→ Assigned task: Return all the data verbatim but without images.

→ Information shown:
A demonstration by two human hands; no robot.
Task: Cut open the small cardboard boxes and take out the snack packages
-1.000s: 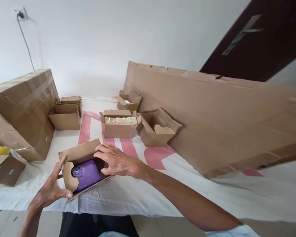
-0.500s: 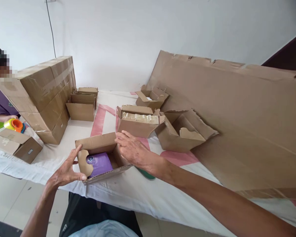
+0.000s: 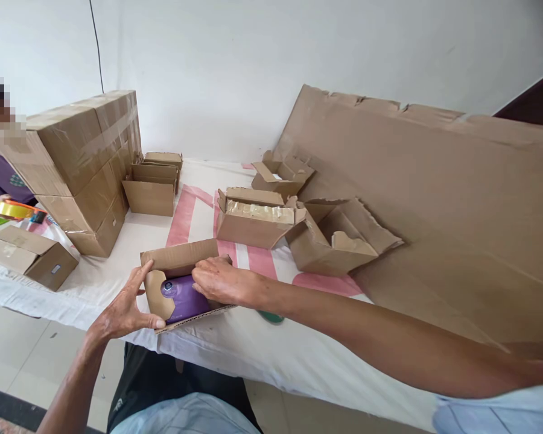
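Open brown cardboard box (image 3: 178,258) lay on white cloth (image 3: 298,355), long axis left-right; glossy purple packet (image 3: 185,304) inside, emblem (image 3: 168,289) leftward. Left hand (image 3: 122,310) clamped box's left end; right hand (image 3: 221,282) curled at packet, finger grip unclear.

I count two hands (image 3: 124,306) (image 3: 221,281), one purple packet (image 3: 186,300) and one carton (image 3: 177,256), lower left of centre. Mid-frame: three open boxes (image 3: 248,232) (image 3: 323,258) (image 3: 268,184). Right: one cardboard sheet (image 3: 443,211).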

→ Completed task:
A demonstration by two human hands; no robot.
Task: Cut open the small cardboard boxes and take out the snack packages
-1.000s: 
-0.500s: 
+0.000s: 
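Open brown cardboard box (image 3: 178,258) lay on white cloth (image 3: 298,355), long axis left-right; glossy purple packet (image 3: 185,304) inside, emblem (image 3: 168,289) leftward. Left hand (image 3: 122,310) clamped box's left end; right hand (image 3: 221,282) curled at packet, finger grip unclear.

I count two hands (image 3: 124,306) (image 3: 221,281), one purple packet (image 3: 186,300) and one carton (image 3: 177,256), lower left of centre. Mid-frame: three open boxes (image 3: 248,232) (image 3: 323,258) (image 3: 268,184). Right: one cardboard sheet (image 3: 443,211).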

That brings the answer to completion.